What you need to do » When you copy the entries, keep every word exactly as it is and drop the images.

Provided data »

........

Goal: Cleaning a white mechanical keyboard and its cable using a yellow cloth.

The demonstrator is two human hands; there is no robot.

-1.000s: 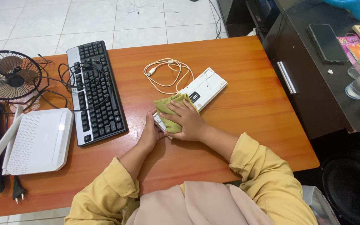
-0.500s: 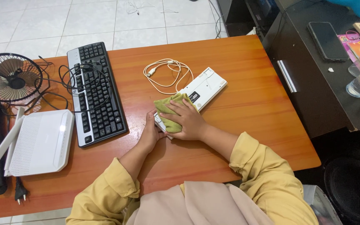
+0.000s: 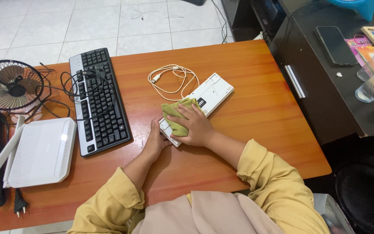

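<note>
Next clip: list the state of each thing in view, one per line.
white keyboard: face down on the desk
green cloth: pressed on it
right hand: flat on cloth
left hand: steadying keyboard's near end
black keyboard: face up, cable piled on top
white cable: loose, unplugged
fan: lying on its back
phone: screen dark

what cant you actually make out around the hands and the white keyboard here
Head view only:
- The key side of the white keyboard: it lies back-up.
- Its near end: covered by the green cloth and the right hand.
- The left hand fingertips: tucked at the keyboard's near corner, so its grip is unclear.
- The label on the keyboard's back: too small.
- The white router: its antenna runs off the left edge.
</note>
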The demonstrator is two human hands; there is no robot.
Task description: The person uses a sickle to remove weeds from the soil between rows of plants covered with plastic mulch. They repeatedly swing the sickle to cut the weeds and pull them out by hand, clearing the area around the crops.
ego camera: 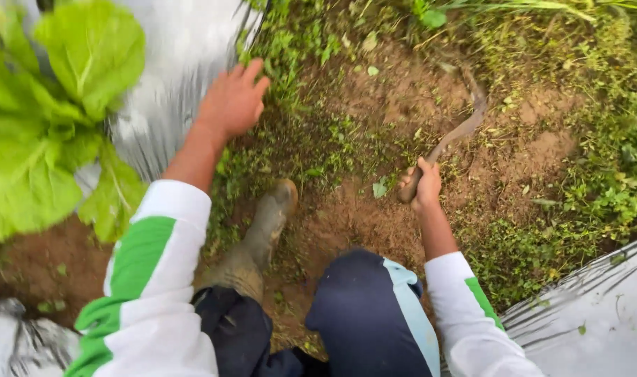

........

Written response »
Goal: Cleaning a white mechanical keyboard and its cable using a yellow cloth.

The demonstrator is two human hands; there is no robot.

-1.000s: 
-0.500s: 
+0.000s: 

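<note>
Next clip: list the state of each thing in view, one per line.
white keyboard: face down on the desk
green cloth: pressed on it
right hand: flat on cloth
left hand: steadying keyboard's near end
black keyboard: face up, cable piled on top
white cable: loose, unplugged
fan: lying on its back
phone: screen dark

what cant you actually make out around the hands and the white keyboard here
Head view only:
- The key side of the white keyboard: it lies back-up.
- Its near end: covered by the green cloth and the right hand.
- The left hand fingertips: tucked at the keyboard's near corner, so its grip is unclear.
- The label on the keyboard's back: too small.
- The white router: its antenna runs off the left edge.
</note>
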The demonstrator is two human hands; there is no robot.
Task description: The person uses a sickle to remove weeds from the soil between rows of plants covered with plastic mulch. They repeatedly swing the sickle to cut the weeds and pull them out by hand, clearing the area around the crops.
ego camera: 

No further output is expected here.